*TASK OBJECTIVE*
Go through the listing below and retype exactly the lines starting at the one with "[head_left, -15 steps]" and ending at the one with "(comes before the", skipping pictures.
--- INFORMATION SHOWN ---
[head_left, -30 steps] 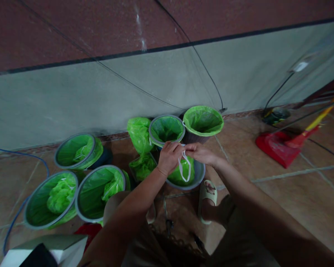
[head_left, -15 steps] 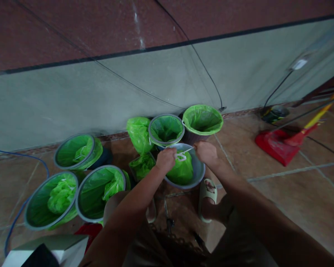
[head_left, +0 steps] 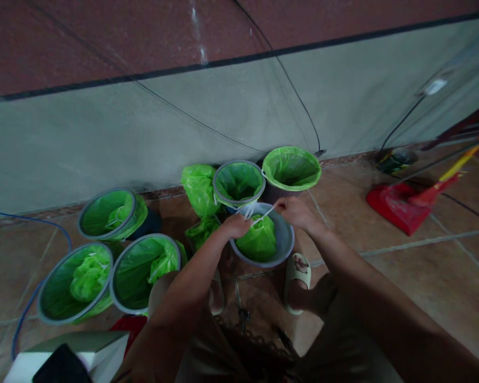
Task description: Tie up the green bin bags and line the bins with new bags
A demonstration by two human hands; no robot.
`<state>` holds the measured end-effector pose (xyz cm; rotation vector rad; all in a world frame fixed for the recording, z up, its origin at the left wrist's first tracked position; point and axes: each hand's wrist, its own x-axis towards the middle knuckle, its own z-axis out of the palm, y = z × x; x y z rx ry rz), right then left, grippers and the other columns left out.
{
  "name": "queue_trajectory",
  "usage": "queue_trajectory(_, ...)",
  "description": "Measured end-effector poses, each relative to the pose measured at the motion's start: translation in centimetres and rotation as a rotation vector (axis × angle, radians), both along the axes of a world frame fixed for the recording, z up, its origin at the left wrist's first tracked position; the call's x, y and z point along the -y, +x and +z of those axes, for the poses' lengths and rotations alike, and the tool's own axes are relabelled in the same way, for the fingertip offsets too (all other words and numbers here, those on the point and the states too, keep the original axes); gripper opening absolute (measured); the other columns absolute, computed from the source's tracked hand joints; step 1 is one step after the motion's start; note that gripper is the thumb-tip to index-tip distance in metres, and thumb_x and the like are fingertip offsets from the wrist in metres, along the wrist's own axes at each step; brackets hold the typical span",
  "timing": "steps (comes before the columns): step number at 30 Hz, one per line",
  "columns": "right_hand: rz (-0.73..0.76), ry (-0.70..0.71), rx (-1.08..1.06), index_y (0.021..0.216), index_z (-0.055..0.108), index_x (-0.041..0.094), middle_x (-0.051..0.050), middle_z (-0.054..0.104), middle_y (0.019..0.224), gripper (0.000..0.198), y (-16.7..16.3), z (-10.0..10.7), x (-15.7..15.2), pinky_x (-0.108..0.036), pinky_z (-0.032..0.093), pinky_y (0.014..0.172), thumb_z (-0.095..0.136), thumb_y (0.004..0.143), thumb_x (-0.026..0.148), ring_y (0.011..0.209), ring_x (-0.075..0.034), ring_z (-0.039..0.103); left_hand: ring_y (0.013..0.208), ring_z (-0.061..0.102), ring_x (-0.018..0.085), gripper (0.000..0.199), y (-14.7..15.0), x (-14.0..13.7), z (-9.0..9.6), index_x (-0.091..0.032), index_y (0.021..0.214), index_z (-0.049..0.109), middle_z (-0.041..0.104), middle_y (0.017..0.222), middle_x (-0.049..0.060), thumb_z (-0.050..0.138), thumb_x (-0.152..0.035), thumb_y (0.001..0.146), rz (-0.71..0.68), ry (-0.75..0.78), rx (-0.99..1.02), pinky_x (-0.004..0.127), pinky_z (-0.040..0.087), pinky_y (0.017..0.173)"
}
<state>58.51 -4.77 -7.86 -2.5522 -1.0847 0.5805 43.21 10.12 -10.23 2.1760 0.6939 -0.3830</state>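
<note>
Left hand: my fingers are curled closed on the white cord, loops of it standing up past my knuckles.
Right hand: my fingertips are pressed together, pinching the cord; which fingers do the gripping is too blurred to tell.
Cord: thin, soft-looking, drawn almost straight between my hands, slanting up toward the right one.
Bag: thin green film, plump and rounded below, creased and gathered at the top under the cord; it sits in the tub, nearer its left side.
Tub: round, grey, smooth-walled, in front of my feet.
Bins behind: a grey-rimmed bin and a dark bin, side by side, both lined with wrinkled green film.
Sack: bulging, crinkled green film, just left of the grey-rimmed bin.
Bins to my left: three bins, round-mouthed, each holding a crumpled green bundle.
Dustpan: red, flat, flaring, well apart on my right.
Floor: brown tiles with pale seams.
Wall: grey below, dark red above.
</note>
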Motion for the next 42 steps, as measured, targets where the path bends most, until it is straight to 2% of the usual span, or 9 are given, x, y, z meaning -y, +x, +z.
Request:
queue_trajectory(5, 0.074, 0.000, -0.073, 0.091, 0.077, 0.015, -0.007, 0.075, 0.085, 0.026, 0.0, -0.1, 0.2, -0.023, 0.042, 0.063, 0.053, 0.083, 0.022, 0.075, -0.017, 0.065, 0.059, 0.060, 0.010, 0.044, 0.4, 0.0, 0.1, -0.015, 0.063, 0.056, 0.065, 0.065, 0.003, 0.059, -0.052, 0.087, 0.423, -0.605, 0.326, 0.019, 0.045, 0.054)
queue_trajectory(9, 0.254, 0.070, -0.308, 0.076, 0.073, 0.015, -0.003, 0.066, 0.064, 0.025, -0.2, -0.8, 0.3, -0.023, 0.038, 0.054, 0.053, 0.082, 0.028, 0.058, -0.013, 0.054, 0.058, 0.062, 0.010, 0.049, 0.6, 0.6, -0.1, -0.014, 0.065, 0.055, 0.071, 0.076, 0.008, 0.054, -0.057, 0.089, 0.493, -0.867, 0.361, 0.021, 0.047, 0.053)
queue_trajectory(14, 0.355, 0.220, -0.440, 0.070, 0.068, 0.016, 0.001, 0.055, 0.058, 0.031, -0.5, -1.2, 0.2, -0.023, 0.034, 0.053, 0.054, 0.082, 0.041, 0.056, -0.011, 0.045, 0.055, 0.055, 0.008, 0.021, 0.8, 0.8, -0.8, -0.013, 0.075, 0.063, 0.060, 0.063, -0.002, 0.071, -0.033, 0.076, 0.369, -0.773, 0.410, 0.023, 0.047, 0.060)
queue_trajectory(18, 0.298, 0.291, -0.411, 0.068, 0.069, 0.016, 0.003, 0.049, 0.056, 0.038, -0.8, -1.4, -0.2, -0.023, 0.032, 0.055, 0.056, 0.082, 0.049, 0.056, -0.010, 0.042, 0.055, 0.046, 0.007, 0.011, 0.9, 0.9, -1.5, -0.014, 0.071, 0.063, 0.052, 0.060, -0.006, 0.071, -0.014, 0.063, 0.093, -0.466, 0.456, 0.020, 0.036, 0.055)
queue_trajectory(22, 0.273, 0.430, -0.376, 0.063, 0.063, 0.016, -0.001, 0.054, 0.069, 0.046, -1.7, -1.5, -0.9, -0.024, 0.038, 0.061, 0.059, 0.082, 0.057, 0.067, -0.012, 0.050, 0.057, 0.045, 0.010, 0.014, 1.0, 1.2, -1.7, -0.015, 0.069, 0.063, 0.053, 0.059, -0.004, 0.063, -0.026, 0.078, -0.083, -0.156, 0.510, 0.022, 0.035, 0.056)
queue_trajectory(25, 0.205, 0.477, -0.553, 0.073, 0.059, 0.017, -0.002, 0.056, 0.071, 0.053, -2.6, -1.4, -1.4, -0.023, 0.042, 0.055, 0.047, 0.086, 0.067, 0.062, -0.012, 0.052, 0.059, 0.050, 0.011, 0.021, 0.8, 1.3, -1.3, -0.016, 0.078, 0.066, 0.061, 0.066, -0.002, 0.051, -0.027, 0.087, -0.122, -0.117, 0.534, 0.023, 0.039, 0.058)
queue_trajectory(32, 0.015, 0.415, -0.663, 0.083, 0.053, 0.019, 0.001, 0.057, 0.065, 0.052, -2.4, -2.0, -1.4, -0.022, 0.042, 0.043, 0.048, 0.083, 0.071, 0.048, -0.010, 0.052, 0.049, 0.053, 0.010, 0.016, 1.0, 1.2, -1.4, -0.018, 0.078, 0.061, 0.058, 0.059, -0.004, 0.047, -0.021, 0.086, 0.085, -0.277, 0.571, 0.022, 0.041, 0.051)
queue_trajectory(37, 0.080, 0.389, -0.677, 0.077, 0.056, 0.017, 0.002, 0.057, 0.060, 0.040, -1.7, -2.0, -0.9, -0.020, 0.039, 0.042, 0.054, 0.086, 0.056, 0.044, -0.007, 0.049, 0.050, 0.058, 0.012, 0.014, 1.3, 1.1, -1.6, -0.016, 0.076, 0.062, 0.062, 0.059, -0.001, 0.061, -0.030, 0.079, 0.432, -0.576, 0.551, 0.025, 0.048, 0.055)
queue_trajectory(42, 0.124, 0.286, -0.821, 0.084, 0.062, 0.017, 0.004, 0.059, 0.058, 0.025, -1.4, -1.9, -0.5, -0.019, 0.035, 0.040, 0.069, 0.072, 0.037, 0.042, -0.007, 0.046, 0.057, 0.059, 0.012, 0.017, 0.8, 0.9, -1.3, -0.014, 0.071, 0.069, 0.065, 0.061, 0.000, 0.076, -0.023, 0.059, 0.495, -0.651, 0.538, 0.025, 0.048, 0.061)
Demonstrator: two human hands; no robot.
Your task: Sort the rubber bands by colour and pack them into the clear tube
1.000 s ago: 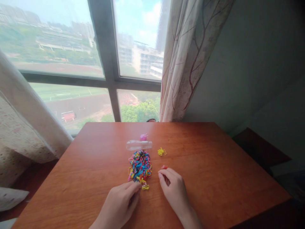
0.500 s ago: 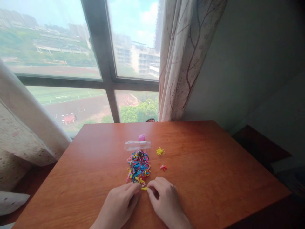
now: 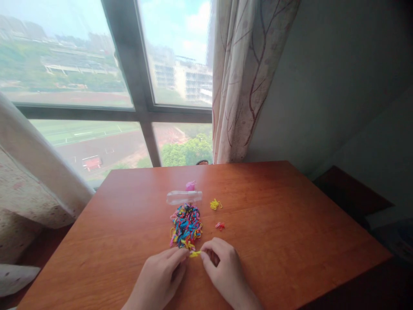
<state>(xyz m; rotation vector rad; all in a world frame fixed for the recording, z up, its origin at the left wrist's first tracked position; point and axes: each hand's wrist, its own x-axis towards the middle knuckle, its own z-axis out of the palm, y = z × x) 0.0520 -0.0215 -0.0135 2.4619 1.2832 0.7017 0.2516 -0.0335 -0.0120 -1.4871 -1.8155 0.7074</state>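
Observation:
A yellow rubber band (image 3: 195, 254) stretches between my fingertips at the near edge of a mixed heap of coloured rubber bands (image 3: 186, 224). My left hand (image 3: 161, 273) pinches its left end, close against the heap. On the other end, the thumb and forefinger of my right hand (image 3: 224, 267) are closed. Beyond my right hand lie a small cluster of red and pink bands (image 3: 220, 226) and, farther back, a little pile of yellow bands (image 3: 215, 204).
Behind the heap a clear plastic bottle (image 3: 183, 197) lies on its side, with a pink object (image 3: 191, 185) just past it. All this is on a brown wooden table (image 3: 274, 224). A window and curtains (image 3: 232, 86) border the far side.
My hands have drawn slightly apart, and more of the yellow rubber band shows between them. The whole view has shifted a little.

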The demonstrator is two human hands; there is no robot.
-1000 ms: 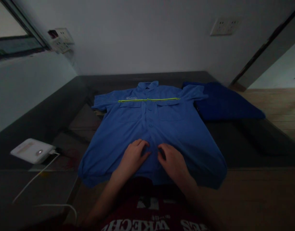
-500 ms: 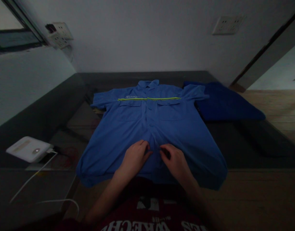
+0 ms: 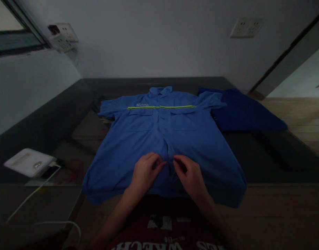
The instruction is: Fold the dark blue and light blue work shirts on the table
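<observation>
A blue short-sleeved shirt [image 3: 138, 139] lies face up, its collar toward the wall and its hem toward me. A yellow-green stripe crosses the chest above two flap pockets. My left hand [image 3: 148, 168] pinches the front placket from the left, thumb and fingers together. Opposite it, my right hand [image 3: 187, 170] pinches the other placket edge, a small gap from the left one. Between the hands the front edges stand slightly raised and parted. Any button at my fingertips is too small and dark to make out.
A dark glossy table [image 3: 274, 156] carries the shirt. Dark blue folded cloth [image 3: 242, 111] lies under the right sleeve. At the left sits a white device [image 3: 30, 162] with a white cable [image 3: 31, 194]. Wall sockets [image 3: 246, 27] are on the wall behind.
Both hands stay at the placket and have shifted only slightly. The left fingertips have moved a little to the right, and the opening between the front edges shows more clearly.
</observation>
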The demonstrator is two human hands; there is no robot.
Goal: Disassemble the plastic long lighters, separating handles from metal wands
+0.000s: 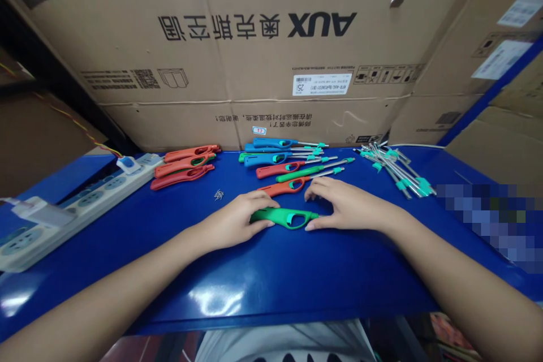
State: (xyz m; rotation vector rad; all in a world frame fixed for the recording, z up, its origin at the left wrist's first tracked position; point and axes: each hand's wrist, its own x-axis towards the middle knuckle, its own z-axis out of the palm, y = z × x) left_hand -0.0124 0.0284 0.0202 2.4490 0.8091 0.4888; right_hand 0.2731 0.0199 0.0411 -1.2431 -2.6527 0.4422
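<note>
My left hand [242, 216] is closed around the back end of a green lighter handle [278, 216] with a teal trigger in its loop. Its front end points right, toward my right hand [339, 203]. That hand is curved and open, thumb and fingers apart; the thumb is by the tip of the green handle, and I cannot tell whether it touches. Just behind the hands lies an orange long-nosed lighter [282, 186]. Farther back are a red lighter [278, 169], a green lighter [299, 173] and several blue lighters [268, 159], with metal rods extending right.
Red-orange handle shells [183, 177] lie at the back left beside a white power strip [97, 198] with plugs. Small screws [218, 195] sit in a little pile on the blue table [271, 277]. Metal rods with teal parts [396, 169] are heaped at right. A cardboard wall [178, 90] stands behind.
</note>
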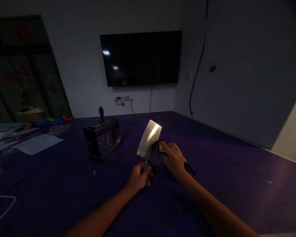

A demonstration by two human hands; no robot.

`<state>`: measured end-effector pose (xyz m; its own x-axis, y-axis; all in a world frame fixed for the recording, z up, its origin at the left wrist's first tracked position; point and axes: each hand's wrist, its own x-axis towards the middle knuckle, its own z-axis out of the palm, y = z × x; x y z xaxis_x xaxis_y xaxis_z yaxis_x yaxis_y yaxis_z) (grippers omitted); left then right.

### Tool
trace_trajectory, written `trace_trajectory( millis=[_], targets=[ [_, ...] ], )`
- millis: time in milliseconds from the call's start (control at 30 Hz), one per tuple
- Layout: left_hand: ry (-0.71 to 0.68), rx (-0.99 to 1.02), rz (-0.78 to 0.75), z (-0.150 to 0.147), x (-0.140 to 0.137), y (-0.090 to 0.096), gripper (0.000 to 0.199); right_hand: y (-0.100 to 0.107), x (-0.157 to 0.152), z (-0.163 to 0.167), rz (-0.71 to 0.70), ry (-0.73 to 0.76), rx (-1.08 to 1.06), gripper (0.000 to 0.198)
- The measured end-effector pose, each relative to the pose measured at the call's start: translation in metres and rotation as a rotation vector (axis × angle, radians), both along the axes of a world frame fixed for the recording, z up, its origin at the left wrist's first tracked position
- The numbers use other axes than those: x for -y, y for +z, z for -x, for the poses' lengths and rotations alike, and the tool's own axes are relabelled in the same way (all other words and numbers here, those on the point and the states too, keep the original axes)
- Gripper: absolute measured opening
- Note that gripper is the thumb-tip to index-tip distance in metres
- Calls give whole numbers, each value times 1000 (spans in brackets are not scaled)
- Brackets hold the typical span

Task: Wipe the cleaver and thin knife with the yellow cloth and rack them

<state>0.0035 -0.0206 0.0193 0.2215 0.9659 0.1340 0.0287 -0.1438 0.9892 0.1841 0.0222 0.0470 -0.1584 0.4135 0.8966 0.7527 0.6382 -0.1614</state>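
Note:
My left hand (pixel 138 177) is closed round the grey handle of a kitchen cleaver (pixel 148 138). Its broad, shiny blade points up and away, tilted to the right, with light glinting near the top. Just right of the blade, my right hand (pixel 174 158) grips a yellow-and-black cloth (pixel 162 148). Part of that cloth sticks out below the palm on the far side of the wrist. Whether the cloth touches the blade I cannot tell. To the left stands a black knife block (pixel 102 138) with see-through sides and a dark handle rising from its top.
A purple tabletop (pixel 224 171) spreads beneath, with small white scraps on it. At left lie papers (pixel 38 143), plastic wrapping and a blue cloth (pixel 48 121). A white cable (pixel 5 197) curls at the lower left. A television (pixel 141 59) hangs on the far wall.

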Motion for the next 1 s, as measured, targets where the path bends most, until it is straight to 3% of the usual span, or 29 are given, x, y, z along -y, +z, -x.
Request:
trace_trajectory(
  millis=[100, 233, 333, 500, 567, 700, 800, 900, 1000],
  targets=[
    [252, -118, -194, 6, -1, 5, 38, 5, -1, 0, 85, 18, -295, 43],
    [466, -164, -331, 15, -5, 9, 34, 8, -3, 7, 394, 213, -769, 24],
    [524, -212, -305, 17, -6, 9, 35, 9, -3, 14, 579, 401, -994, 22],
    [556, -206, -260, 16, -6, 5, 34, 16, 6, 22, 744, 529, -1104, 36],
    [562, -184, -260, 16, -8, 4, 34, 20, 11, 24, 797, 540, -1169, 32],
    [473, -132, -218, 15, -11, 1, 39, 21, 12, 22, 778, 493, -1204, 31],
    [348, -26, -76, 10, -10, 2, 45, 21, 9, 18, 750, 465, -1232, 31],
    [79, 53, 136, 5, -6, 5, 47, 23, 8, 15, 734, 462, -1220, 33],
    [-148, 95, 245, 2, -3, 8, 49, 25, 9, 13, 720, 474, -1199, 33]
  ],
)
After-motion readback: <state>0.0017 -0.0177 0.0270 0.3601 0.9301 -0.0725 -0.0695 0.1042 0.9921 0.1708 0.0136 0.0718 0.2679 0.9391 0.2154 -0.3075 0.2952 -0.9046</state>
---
*SOLVED PROBLEM*
[head_left, -15 steps] 
[head_left, +0 steps] 
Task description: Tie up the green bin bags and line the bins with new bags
A demonstration by two human hands; no robot.
`<state>` holds the measured end-effector pose (xyz cm; rotation vector rad; all in a world frame fixed for the recording, z up, its origin at the left wrist's first tracked position; point and axes: each hand's wrist, its own x-axis towards the middle knuckle, its own z-axis out of the palm, y = z × x; x y z rx ry rz), right then left, grippers and the other columns left out.
{
  "name": "queue_trajectory",
  "usage": "queue_trajectory(_, ...)",
  "description": "Measured end-effector poses, each relative to the pose measured at the motion's start: translation in centimetres and rotation as a rotation vector (axis × angle, radians), both along the axes of a world frame fixed for the recording, z up, its origin at the left wrist's first tracked position; the call's x, y and z point along the -y, +x and +z of those axes, for the poses' lengths and rotations alike, and the tool's own axes are relabelled in the same way, for the fingertip offsets too (all other words and numbers here, those on the point and the states too, keep the original axes); gripper opening absolute (measured); the other columns absolute, computed from the source's tracked hand joints; step 1 is one step after the motion's start; note that gripper is the thumb-tip to index-tip distance in metres, and thumb_x and the like are fingertip offsets from the wrist in metres, along the wrist's own axes at each step; brackets hold the typical span",
  "timing": "steps (comes before the columns): step number at 30 Hz, one per line",

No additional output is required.